-- YOUR INSTRUCTIONS --
In your copy, each record should read exactly as it does below, and no pictures should be present.

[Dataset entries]
══════════

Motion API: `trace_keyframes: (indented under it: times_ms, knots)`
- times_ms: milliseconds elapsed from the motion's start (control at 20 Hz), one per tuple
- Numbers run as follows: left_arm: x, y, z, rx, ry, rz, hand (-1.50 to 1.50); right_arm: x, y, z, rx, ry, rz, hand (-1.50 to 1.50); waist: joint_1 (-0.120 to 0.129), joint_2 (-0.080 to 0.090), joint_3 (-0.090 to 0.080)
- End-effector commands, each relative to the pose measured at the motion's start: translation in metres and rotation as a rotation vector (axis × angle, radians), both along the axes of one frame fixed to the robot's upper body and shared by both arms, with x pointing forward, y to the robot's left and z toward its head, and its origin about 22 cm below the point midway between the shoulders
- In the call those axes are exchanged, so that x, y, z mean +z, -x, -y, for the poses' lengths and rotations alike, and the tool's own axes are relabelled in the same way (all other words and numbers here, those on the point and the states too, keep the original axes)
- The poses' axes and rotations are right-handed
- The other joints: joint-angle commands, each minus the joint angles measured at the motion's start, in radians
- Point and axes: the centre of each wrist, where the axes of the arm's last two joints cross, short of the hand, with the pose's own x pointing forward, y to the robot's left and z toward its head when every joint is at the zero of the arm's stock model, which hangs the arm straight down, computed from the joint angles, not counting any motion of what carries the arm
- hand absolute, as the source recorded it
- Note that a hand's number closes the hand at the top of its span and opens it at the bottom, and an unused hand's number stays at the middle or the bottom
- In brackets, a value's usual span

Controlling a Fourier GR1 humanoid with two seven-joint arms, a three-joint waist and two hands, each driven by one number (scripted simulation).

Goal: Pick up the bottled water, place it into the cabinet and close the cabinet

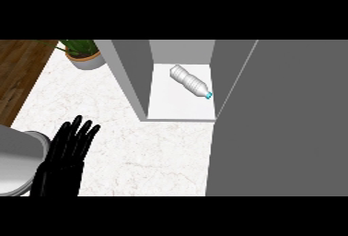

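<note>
The bottled water (pixel 189 81) lies on its side on the white floor of the grey cabinet (pixel 182 105), blue cap toward the front right. The cabinet's grey door (pixel 282 120) fills the right of the head view, swung partly across the opening. My left hand (pixel 68 147) rests at the lower left over the counter, fingers straight and pointing up, holding nothing. It is well apart from the cabinet. My right hand does not show; the door covers that side.
A potted plant (pixel 84 54) stands at the back left beside the cabinet's left wall. The white marble counter (pixel 136 138) meets a wooden floor edge (pixel 17 73) at the left. A grey rounded object (pixel 17 159) sits at the lower left.
</note>
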Motion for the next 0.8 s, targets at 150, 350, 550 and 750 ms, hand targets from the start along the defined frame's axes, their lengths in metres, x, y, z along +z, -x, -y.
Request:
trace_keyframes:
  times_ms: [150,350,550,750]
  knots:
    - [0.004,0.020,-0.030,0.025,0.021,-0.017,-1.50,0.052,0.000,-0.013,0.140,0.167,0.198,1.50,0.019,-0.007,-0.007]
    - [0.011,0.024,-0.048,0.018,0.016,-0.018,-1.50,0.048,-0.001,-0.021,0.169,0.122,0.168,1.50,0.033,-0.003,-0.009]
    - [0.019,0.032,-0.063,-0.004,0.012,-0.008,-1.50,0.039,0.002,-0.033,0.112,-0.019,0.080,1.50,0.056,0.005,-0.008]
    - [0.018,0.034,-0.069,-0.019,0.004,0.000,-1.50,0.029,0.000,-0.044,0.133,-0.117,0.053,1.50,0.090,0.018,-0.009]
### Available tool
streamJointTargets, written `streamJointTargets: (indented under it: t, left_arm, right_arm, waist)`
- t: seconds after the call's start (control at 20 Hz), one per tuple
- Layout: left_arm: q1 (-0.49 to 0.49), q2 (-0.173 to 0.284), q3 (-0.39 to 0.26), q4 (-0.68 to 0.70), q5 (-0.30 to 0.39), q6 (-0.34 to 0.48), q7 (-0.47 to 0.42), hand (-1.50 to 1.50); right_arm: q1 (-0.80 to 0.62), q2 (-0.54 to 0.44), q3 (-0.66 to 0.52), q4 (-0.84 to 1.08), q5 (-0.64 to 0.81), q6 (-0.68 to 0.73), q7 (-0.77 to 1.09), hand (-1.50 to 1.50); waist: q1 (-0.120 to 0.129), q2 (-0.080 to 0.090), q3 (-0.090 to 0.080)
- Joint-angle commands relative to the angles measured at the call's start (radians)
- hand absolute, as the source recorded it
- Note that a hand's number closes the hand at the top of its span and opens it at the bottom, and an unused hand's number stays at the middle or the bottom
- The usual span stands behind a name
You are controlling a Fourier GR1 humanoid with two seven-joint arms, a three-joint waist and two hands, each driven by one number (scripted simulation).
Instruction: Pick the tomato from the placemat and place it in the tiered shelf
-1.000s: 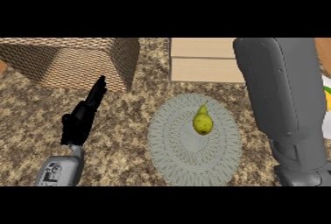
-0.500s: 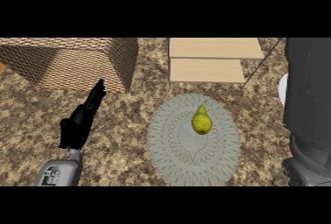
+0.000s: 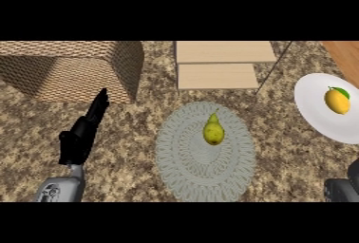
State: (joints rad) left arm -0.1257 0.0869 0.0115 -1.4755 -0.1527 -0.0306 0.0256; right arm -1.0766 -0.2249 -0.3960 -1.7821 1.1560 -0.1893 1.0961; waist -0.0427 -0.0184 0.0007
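One yellow-green, pear-shaped fruit (image 3: 213, 132) lies near the middle of the round grey woven placemat (image 3: 203, 175), its narrow stem end pointing away from the robot; the task calls it a tomato, but its shape and colour read as a pear. Nothing touches it. The left hand (image 3: 82, 134) rests on the speckled counter (image 3: 133, 156) to the left of the mat, well apart from the fruit, fingers straight and holding nothing. Only a dark sliver of the right arm shows at the lower right edge, so the right hand's state cannot be told. The wooden tiered shelf (image 3: 217, 64) stands just beyond the mat. My judgement is that the fruit is light, smooth-skinned and apt to roll, so the fingers should close around its broad lower belly, not the tapering neck, where they could slide off.
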Motion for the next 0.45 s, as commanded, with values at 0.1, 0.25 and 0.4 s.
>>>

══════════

-- SOLVED EXERCISE --
Motion API: `trace_keyframes: (indented under it: times_ms, knots)`
- times_ms: milliseconds elapsed from the motion's start (control at 20 Hz), one per tuple
- Numbers run as follows: left_arm: x, y, z, rx, ry, rz, hand (-1.50 to 1.50); right_arm: x, y, z, rx, ry, rz, hand (-1.50 to 1.50); waist: joint_1 (-0.120 to 0.129), joint_2 (-0.080 to 0.090), joint_3 (-0.090 to 0.080)
- End-effector commands, each relative to the pose measured at the motion's start: translation in metres and rotation as a rotation vector (axis × angle, radians), both along the axes of one frame fixed to the robot's upper body and shared by both arms, with x pointing forward, y to the robot's left and z toward its head, and its origin about 22 cm below the point midway between the shoulders
- In the call those axes are exchanged, so that x, y, z mean +z, -x, -y, for the poses' lengths and rotations alike, and the tool's own axes are relabelled in the same way (all other words and numbers here, those on the point and the states too, keep the original axes)
- The poses' axes and rotations are right-handed
- The other joints: joint-angle commands, each minus the joint angles measured at the motion's start, in radians
- Point and axes: the centre of each wrist, where the axes of the arm's last two joints cross, short of the hand, with the pose's own x pointing forward, y to the robot's left and z toward its head when every joint is at the zero of the arm's stock model, which hangs the arm straight down, computed from the joint angles, not counting any motion of what carries the arm
- hand absolute, as the source recorded it
- Note that a hand's number closes the hand at the top of its span and opens it at the bottom, and an unused hand's number stays at the middle or the bottom
- In brackets, a value's usual span

Controlling a Fourier GR1 humanoid with two seven-joint arms, a three-joint waist and two hands, each driven by one number (scripted simulation).

Goal: Pick up the bottled water, place it into the cabinet and close the cabinet


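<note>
The bottled water (pixel 189 81) lies on its side on the white floor of the grey cabinet (pixel 182 105), blue cap toward the front right. The cabinet's grey door (pixel 282 120) fills the right of the head view, swung partly across the opening. My left hand (pixel 68 147) rests at the lower left over the counter, fingers straight and pointing up, holding nothing. It is well apart from the cabinet. My right hand does not show; the door covers that side.
A potted plant (pixel 84 54) stands at the back left beside the cabinet's left wall. The white marble counter (pixel 136 138) meets a wooden floor edge (pixel 17 73) at the left. A grey rounded object (pixel 17 159) sits at the lower left.
</note>
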Motion for the next 0.8 s, targets at 150, 350, 550 and 750 ms, hand targets from the start along the defined frame's axes, their lengths in metres, x, y, z along +z, -x, -y.
Request:
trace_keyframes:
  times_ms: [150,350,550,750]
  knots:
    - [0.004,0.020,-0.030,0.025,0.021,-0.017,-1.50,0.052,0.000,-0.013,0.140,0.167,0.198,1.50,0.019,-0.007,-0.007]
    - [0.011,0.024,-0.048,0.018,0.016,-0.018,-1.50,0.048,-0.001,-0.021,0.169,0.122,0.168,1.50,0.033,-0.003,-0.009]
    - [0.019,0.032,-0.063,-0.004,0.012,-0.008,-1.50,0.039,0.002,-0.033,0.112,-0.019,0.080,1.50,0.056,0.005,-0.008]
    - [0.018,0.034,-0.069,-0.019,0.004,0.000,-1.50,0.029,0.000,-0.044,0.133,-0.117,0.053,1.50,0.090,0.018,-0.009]
### Available tool
streamJointTargets, written `streamJointTargets: (indented under it: t, left_arm, right_arm, waist)`
- t: seconds after the call's start (control at 20 Hz), one per tuple
- Layout: left_arm: q1 (-0.49 to 0.49), q2 (-0.173 to 0.284), q3 (-0.39 to 0.26), q4 (-0.68 to 0.70), q5 (-0.30 to 0.39), q6 (-0.34 to 0.48), q7 (-0.47 to 0.42), hand (-1.50 to 1.50); right_arm: q1 (-0.80 to 0.62), q2 (-0.54 to 0.44), q3 (-0.66 to 0.52), q4 (-0.84 to 1.08), q5 (-0.64 to 0.81), q6 (-0.68 to 0.73), q7 (-0.77 to 1.09), hand (-1.50 to 1.50); waist: q1 (-0.120 to 0.129), q2 (-0.080 to 0.090), q3 (-0.090 to 0.080)
- Joint-angle commands relative to the angles measured at the call's start (radians)
- hand absolute, as the source recorded it
- Note that a hand's number closes the hand at the top of its span and opens it at the bottom, and an unused hand's number stays at the middle or the bottom
- The usual span stands behind a name
You are controlling a Fourier GR1 humanoid with two seven-joint arms, a three-joint waist and two hands, each driven by one number (scripted simulation).
Instruction: Pick the tomato from the placemat and place it in the tiered shelf
-1.000s: 
-0.500s: 
+0.000s: 
State: (joints rad) left arm -0.1257 0.0869 0.0115 -1.4755 -0.1527 -0.0306 0.0256; right arm -1.0766 -0.2249 -0.3960 -1.7821 1.1560 -0.1893 1.0961; waist -0.0427 -0.0184 0.0007
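One yellow-green, pear-shaped fruit (image 3: 213, 132) lies near the middle of the round grey woven placemat (image 3: 203, 175), its narrow stem end pointing away from the robot; the task calls it a tomato, but its shape and colour read as a pear. Nothing touches it. The left hand (image 3: 82, 134) rests on the speckled counter (image 3: 133, 156) to the left of the mat, well apart from the fruit, fingers straight and holding nothing. Only a dark sliver of the right arm shows at the lower right edge, so the right hand's state cannot be told. The wooden tiered shelf (image 3: 217, 64) stands just beyond the mat. My judgement is that the fruit is light, smooth-skinned and apt to roll, so the fingers should close around its broad lower belly, not the tapering neck, where they could slide off.
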Motion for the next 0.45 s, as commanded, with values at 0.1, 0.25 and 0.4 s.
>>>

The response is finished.